Hello. I am 16 and I'm kind of done with life. I want to leave my home but if I do I'll probably just die so I'm just like why not now? I've lost hope in almost everything and today I was thinking about dying but I don't think I have the courage. Lately I've been crying every day but I can't let anyone hear me especially my parents because they'll just think I'm faking it. There are times when I can cry in front of them but I never truly feel better because I can't be upset because of them. Only things that aren't their fault. So what's the point in talking if it won't change anything. I cry so they won't hear me or see me.
I feel horrible. I hate myself. I don't do anything but study and I can't make people smile. I want all of these things that I don't have and I desperately want to leave this house even though I should be grateful because there are people in the world who are worse off then me. But sometimes I think I would rather have parents who beat me and I can yell at them or who neglect me than the parents I have now. I'm just tired. They say that they are stressed and I have no idea and I just want to jump out the window. Like I'm not stressed. I really just want to be done. I don't want to worry about anyone or anything anymore.
I really do try hard to be good. I am number 2 in my school. I don't yell and scream and slam doors. I make cards every time a holiday rolls around. I tell them I love them. It doesn't matter because I'm messy, and I'm slow, and I pull out my hair, and I pull away when she pops my pimples.
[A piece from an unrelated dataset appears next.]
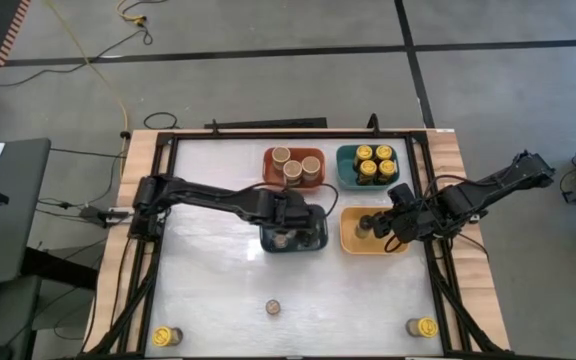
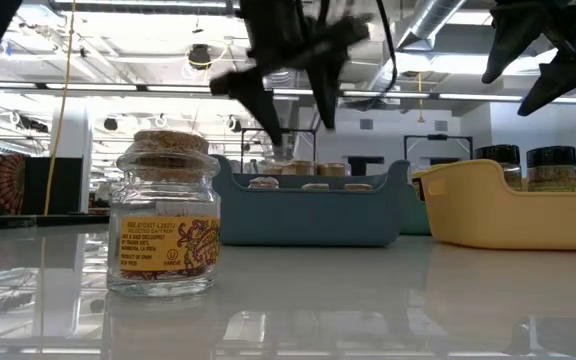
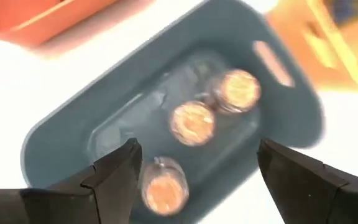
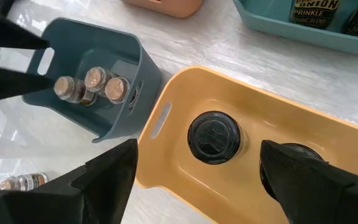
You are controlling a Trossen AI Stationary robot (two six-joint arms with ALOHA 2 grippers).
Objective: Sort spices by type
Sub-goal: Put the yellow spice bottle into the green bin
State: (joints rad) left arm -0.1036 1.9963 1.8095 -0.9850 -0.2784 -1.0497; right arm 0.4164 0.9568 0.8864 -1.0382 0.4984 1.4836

Because I don't move around much, because I wake up with bruises on my chin.
I am just done. My mom and my stepdad really are perfect for each other. I lost hope in them caring and if they ever find this then oh well. I'll pray for god to kill me if I can't do it. I know they will make me out to be the horrible one and they will be the victims. That always do. If they read what I just wrote they will it seem like I made them look like villains. I can't ever be the victim with them because they are adults and have suffered so much already and I don't know suffering.
I've hinted to my sisters but they think I'm joking. It's not a joke. I might just die because I don't think I can keep hanging on for 2 more years and all this might not end after that. I can't stand this house.
Can someone please just help me. Can you pray for me. I just need something or else I feel like I'll die.